AL ANUNCIAR su retiro de la política al fin de su mandato, Michelle Bachelet nos comunicó, por si quedaban dudas, que su gobierno ya terminó. Aunque todavía le quedan catorce meses en el poder, todo indica que se agotaron tanto las energías como el capital político y, para bien o para mal, esta administración ya dio todo lo que podía dar. Es más, para defenderse de la baja popularidad, la Mandataria suele aducir que la profundidad de los cambios es tal que sus resultados no podrán verse sino en el largo plazo. La historia, piensa, la rehabilitará.
El argumento puede ser visto como un consuelo mediocre para gobernantes sin respaldo, pero también esconde una ambigüedad digna de ser notada, y cuyos efectos no son inofensivos. En rigor, el proyecto histórico de la Nueva Mayoría solo cobra sentido si logra cierta continuidad en el tiempo, que permita preservar esos cambios. De lo contrario, la actual administración habrá sido un misterioso (y fracasado) paréntesis.
Naturalmente, si nuestra democracia fuera seria, este debería ser el principal tema de la campaña presidencial: ¿Cómo se ubica cada candidato, más allá de las generalidades de rigor, frente al legado de este gobierno? ¿Por ejemplo, quieren mantener, extender o revocar la gratuidad? ¿Qué hacer con la selección escolar? ¿Cómo seguir (o no) con el proceso constituyente? La continuidad puede tener muchos rostros, y no es solo cuestión de coaliciones políticas. Y aquí surge una gran paradoja, porque el gobierno bien podría transformar su bancarrota política en un inédito triunfo ideológico, pues pocos se atreven a cuestionar los fundamentos de las reformas.
Más aún, nadie ha sido capaz de articular un discurso que tome distancia efectiva de ellas. El gobierno conserva una solidez bien sorprendente, más allá de sus múltiples dificultades, y hacia allá apunta Michelle Bachelet cuando alude al juicio de la historia.
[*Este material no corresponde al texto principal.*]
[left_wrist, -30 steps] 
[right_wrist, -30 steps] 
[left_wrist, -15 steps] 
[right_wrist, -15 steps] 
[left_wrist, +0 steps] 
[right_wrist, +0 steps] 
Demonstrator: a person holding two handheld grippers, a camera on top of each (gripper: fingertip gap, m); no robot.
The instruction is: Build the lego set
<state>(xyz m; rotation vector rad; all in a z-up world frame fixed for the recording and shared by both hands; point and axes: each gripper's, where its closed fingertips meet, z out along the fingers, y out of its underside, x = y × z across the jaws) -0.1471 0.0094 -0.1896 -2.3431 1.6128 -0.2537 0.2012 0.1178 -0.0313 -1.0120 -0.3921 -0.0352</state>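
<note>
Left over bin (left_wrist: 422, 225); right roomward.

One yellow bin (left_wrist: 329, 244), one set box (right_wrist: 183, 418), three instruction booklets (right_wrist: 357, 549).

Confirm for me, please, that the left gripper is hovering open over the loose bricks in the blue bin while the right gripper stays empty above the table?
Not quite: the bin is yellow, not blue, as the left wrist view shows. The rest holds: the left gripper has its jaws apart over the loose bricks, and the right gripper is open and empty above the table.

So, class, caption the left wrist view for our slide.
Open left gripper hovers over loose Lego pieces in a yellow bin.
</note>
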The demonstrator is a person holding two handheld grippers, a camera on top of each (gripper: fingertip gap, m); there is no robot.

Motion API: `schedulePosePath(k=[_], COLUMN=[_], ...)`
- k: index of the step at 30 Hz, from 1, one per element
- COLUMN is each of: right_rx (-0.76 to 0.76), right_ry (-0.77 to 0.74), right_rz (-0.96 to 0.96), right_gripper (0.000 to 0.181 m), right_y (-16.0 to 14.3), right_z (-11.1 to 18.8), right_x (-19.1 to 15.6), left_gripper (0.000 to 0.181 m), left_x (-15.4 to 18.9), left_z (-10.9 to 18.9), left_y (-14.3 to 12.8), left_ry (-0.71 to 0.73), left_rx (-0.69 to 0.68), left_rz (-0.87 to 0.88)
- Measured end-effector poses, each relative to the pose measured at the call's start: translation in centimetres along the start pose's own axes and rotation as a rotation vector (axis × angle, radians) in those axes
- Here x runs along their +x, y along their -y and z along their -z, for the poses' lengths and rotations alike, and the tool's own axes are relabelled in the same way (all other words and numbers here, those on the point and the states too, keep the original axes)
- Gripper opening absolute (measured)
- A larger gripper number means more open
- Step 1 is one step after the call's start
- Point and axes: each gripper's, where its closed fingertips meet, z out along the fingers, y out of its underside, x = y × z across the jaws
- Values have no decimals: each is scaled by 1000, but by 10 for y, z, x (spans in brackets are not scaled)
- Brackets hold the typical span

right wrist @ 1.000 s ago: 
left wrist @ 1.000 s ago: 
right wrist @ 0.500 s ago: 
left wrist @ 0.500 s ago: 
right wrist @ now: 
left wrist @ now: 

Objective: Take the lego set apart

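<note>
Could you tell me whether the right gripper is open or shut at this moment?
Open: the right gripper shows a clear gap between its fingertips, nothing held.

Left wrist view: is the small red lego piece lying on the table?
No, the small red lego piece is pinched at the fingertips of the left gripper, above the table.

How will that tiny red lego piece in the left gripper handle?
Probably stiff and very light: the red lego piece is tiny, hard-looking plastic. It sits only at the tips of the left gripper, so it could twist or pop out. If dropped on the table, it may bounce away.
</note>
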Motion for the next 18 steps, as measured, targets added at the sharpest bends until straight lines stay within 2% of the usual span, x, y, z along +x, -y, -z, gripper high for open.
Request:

Si bien esta paradoja tiene varias explicaciones posibles, me parece que un factor relevante es la creciente moralización del debate inducida por el discurso oficialista. Para decirlo en términos simples, este gobierno ha sido un desastre haciendo política, pero le ha ido muy bien predicando una nueva moral. Pretende encarnar el bien, y busca erradicar el mal (que hoy identificamos con la desigualdad); y los opositores quedan inmediatamente manchados.
Esto explica que nuestras discusiones sean cada día más estériles y maniqueas, pues nos hemos acostumbrado a reconducir las diferencias intelectuales a males morales. El gobierno logró imponer ese eje, y ninguno de sus adversarios ha sido capaz de sacudirse de él.
El único modo de salir de la trampa (y esto también vale para Lagos) es negarle a esa izquierda la superioridad moral autoerigida. Urge repolitizar nuestro espacio público, esto es, comprender la naturaleza esencialmente política de nuestras legítimas diferencias, desde un realismo que no caiga en la complacencia. Si ningún candidato logra ocupar ese espacio, tendremos -ironías de la historia- un futuro dominado por aquella Presidenta que solo parece esperar que su mandato acabe cuanto antes.